# [Problem]
From the entries below, copy every line that has the word "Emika".

Entries taken from a collection
== Segment start ==
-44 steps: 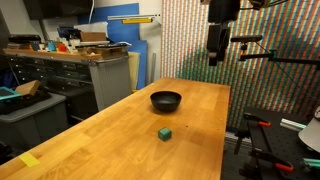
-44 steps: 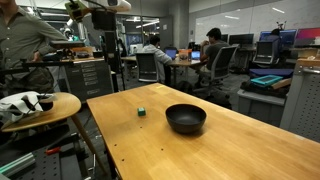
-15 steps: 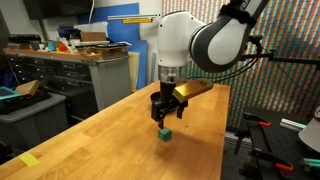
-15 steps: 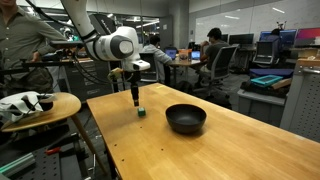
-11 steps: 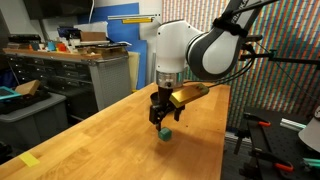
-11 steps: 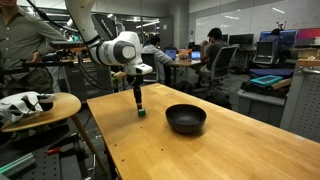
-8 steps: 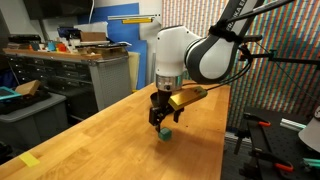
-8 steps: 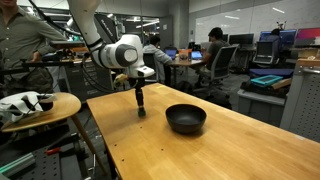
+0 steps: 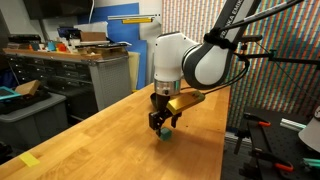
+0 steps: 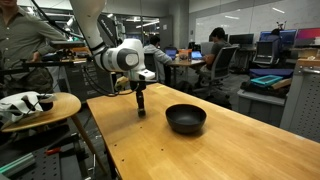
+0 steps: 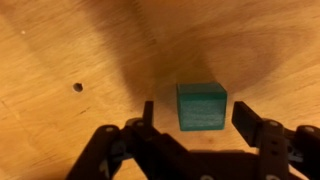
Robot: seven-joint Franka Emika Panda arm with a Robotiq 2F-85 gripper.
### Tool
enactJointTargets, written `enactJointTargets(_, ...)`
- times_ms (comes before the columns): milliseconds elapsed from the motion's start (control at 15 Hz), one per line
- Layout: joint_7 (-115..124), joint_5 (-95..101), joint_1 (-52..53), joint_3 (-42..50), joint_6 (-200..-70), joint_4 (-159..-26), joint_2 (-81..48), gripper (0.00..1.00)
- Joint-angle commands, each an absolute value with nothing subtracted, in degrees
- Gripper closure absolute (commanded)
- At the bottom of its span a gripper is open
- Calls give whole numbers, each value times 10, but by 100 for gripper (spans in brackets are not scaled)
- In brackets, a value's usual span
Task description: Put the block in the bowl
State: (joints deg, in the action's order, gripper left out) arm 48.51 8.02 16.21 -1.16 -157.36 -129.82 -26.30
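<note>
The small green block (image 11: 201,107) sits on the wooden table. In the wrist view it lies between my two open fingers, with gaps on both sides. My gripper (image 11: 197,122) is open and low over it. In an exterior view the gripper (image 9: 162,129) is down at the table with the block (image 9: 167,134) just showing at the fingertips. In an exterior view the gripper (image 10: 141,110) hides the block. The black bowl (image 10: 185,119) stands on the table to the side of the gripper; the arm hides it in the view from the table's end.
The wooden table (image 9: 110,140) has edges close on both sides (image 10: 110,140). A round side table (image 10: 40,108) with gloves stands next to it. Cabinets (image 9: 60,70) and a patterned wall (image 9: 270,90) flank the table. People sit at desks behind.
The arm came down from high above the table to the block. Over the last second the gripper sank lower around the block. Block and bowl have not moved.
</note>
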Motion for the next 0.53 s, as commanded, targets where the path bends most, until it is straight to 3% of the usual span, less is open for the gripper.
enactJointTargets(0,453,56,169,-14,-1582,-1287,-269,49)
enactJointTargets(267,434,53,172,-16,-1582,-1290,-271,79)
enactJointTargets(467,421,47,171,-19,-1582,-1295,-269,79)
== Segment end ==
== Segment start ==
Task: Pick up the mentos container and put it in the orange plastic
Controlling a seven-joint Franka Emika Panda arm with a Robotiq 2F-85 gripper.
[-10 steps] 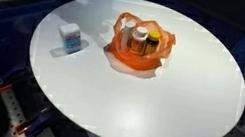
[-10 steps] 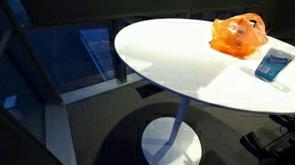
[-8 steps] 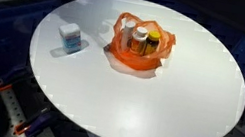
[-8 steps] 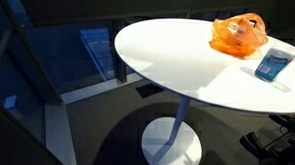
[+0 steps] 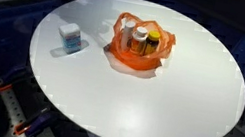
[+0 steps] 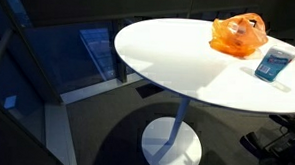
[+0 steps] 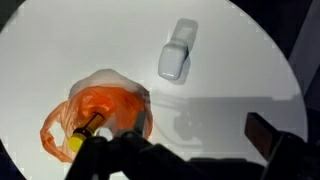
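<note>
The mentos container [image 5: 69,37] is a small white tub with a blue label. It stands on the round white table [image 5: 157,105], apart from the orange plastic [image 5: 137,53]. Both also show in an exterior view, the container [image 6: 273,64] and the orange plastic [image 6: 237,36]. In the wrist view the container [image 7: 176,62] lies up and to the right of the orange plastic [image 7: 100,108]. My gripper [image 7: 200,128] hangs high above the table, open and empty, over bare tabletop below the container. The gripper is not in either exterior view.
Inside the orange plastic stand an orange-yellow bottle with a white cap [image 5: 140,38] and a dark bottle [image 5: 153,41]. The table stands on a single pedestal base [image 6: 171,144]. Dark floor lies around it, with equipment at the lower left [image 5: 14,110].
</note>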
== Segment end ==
# [Output below]
Robot: seven-joint Franka Emika Panda arm with a Robotiq 2F-85 gripper.
Controlling a seven-joint Franka Emika Panda arm with a Robotiq 2F-85 gripper.

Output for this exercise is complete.